You can choose what works for you! What data do you want? What feels overwhelming when you open your budget and what feels just right? You choose! ;)
As it's been mentioned, YNAB can be tailored to suit you. How do you want to set it up? What works best for you? I would suggest for one time purchaes or variable purchases you could create a category like "miscellaneous" or "irregular purchases". For this I have kept the category "stuff I forgot to budget for".
I recommend spending some time watching the videos, either on the website or go to YNAB on YouTube. These videos gave me a better understanding of the principles of YNAB and how to make it suit me. There is no right/wrong way. Budget Nerds with Ben & Ernie (YNAB/YouTube) has videos on how they do their categories and they are different to each other.
I got serious and started using YNAB in Febuary this year. Personally for me, I have listed each expense as it's own category and put the date of when it is due, then sorted it in numerical order by the date.
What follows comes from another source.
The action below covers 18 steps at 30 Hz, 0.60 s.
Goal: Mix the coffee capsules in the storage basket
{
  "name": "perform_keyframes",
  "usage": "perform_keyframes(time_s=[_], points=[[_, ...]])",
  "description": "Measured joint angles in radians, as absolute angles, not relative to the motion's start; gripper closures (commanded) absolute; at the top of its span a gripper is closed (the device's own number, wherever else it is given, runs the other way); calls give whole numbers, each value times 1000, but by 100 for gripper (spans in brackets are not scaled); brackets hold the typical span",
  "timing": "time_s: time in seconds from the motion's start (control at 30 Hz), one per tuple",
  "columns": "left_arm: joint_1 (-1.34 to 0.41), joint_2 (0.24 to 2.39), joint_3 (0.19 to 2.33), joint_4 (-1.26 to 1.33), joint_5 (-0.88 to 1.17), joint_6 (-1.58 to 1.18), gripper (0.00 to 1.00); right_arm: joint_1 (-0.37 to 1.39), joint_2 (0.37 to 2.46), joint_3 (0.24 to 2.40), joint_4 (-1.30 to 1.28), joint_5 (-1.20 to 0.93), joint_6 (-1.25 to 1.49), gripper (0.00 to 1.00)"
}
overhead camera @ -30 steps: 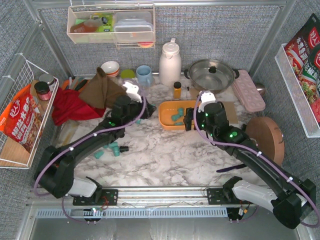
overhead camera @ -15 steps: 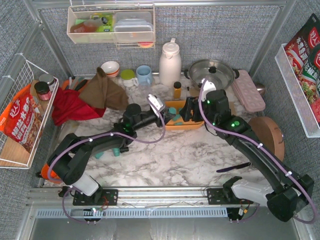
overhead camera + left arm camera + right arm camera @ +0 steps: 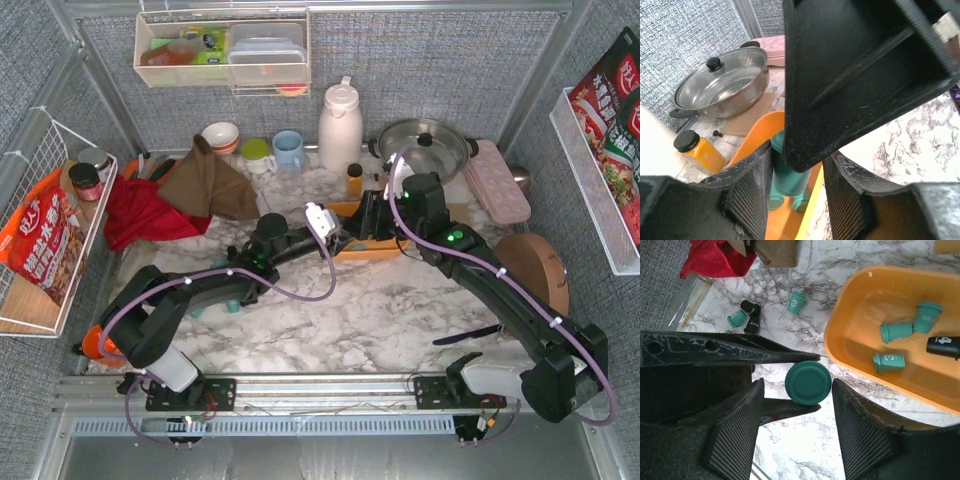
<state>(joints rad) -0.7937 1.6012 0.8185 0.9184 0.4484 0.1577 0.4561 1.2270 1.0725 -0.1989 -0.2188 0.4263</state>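
Note:
My left gripper (image 3: 338, 227) is shut on a teal coffee capsule (image 3: 808, 383), which it holds above the marble just left of the orange storage basket (image 3: 855, 305). My right gripper (image 3: 797, 383) is open, one finger on each side of that capsule without touching it. The basket holds three teal capsules (image 3: 889, 361) and a black one (image 3: 943, 346). In the left wrist view the held capsule (image 3: 790, 175) sits between my fingers (image 3: 747, 190), partly hidden behind the right gripper's black finger. Several loose capsules (image 3: 796, 302) lie on the marble to the left.
Behind the basket stand an amber bottle (image 3: 354, 180), a lidded steel pot (image 3: 425, 148), a white thermos (image 3: 340, 125) and a pink egg tray (image 3: 497, 180). Red and brown cloths (image 3: 150, 210) lie back left. A round wooden board (image 3: 532, 275) is at the right.
My left arm has swung right with the capsule to the basket's left edge. My right gripper has moved back and left and now straddles that capsule.

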Motion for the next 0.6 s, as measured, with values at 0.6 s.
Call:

I have a Heading for monthly expenses and a Heading for Annual expenses. So for instance under my monthly heading I have "Netflix - 10th", "Insurance - 15th" etc so it makes it easier for me to know what my money had to do next (paid on the 6th - to cover all upcoming expenses till next pay date I look down my list for any expenses from the 6th onwards)
My Annual heading has categories set out the same eg: Car registration - 10th Feb, YNAB Subscription 12th April, School Fees - 15th May, etc
For my car, I have fuel, registration, servicing, tyres all seperate because thet are due at different times and it is easier for me to set goals for each one individually rather than combining them and trying to budget for a large lump sum goal. So some of my car expenses are monthly, some are annually.
As for your date night, create a category specifically for date night and if you know you usually spend $30/month for you and your wife to go out, then set a goal to save a little bit more each month and that will accumulate over time and cover when you take a friend out.
I changed all the headings to suit myself. I am also transitioning from a different way of thinking/budgeting but my Headings are: "Everyday" (groceries & fuel), "Money Hounds" (Things I have to pay for each month), "Money Sloths" (Bi-yearly or yearly payments), "Sh*ts & Giggles" (dining out, fun money, clothing, etc), "$$$ for the future" (Christmas, emergency funds, etc).